"Bukannya tadi kamu sama Nadir, ya?"
Anes baru saja memasukan sesendok ice cream ke mulutnya. "Nggak, tuh kalau sekarang aku nggak liat. Tadi, sih di taman pas aku samperin. Eh, anaknya malah kabur."
"Kamu apain sampe kabur gitu?"
Anes mendelik mendengar pertanyaan berikutnya. Memang sejak akad tadi, Ratih tidak melihat keberadaan Nadir lagi. Gadis itu tahu betul temannya tidak suka acara pernikahan. Pikirnya, apa Nadir pulang?Pengantin perempuan itu terus saja celingak-celinguk mencari keberadaan Nadir. Sebelah tangannya ditarik dengan lembut. "Sayang, udah duduk dulu aja. Mungkin nanti Nadir ke sini."
Ratih menuruti permintaan Roni dan duduk di samping kursinya. Meja bulat dengan enam kursi tinggal tersisa satu yang kosong. Mereka sengaja tidak mengisi. Untuk duduk Nadir, katanya.
Siapa yang mengira bahwa salah satu grossman di pernikahan Ratih dan Roni adalah Baskara, laki-laki yang sedang dihindari oleh Nadir sekarang. Baskara tengah satu meja dengan Anes, Ratih dan Roni. Satu grossman lain bernama Hamdan juga adalah teman Roni.
Sebelum sesi akad tadi, Anes sudah memperhatikan salah satu grossman-nya. Netranya selalu tertuju pada Hamdan.
Namun, sangat disayangkan karena laki-laki itu sudah memiliki seorang anak. Tadinya Anes sempat ingin mendekati, tapi urung setelah diberitahu oleh Ratih.
"Nes, kalau suka orang itu lihat-lihat dulu.

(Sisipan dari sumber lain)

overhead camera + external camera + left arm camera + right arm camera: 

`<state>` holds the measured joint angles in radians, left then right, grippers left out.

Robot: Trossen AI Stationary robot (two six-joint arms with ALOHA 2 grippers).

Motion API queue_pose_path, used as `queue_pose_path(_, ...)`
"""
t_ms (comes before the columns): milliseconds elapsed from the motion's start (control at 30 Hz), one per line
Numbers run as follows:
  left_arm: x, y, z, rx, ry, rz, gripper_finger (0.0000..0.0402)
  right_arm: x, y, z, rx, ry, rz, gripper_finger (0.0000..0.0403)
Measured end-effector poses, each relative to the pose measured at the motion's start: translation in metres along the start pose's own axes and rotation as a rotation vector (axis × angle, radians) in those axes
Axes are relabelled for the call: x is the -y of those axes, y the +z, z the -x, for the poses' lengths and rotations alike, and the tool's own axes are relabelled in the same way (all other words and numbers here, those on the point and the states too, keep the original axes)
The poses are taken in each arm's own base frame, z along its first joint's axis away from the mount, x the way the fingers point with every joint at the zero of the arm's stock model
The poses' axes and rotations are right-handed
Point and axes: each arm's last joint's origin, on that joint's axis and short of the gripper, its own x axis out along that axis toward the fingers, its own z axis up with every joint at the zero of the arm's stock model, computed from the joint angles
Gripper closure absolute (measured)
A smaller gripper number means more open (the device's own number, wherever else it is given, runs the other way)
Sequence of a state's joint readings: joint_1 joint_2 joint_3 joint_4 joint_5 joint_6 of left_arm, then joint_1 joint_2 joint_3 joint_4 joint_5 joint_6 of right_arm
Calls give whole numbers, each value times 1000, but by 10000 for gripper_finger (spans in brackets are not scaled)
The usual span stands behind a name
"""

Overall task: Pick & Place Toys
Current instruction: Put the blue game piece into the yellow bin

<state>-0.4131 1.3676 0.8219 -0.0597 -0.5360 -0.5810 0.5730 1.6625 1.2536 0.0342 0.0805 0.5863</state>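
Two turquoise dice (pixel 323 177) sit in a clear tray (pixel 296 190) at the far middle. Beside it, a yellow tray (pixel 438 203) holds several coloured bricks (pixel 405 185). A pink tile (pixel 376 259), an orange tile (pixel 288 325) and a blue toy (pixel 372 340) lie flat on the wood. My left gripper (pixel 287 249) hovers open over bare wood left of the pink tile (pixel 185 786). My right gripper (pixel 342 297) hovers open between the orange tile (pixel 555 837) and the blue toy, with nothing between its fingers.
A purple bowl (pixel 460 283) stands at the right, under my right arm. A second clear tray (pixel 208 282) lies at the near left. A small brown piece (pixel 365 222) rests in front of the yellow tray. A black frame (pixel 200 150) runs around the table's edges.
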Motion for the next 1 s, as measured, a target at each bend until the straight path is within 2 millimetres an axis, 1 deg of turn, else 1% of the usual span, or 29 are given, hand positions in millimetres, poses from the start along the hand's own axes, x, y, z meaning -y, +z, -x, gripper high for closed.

Jangan asal ganteng aja." Ratih terbahak dengan perkataanya. Ketiga laki-laki yang berada di meja itu ikut terkekeh.
"Mana tahu kalau udah berbuntut." Anes mencebik pura-pura mengalihkan pandangan. "Udah, ah bahas yang lain aja."
Tak berapa lama, gadis dengan gaun gaun a-line selutut tanpa lengan duduk di kursi yang kosong. Tangannya menyimpan cukup kasar piring yang ia bawa ke meja. Tatapan tajamnya tertuju pada Ratih yang berada di sampingnya.
"Datang-datang melotot, ngajak berantem?"
"Bisa-bisanya pelaminan kosong, apa maksudnya?" Nadir, gadis itu menatap sinis pada Ratih seraya menyilangkan tangan di dada.
Ratih nyengir kuda. "Laper, Wa. Jadi makan dulu di sini."
"Wa, wa, wa. Kamu pikir aku uwamu?!" Nadir menjulingkan mata kemudian menyantap hidangan yang ia bawa sendiri tadi.
Tanpa memperhatikan sekitarnya, Nadir makan dengan lahap. Tak acuh akan gincu yang hampir memudar. Ia asik sendiri. Bahkan, tidak mengetahui ada orang yang sedang dirinya hindari.
"Enak banget ya, Bun? Kayak nggak pernah nemuin makanan enak aja." Anes mencibir, sesekali menggigiti sendok es krim.
"Seenggaknya, makanan ini lebih enak dari sedok yang kamu gigit."
Buru-buru Anes menyimpan sendok itu ke gelas es krim. "Bisa-bisanya."
"Anggun dikit, kek. Udah jadi bridesmaids masa makannya gitu. Jaga image kali."
"Jaga lilin baru bener. Takutnya ketahuan."
"Kamu sana jaga lilin!"
"Iya, aku jaga lilin kalem aja. Kamu ini yang ngider."
Percakapan random Anes dan Nadir tak berhenti sampai makanan di piring Nadir habis.
Ratih hanya menggelengkan kepala melihat tingkah dua temannya itu. Tanpa ia sadari, setitik air mata lolos melewati pipinya.
Senyuman terpatri di wajah Ratih. Netranya bergantian menatap Anes dan Nadir. Tak menyangka akan secepat ini dirinya meninggalkan mereka. Meninggalkan dalam artian tidak tinggal bersama lagi.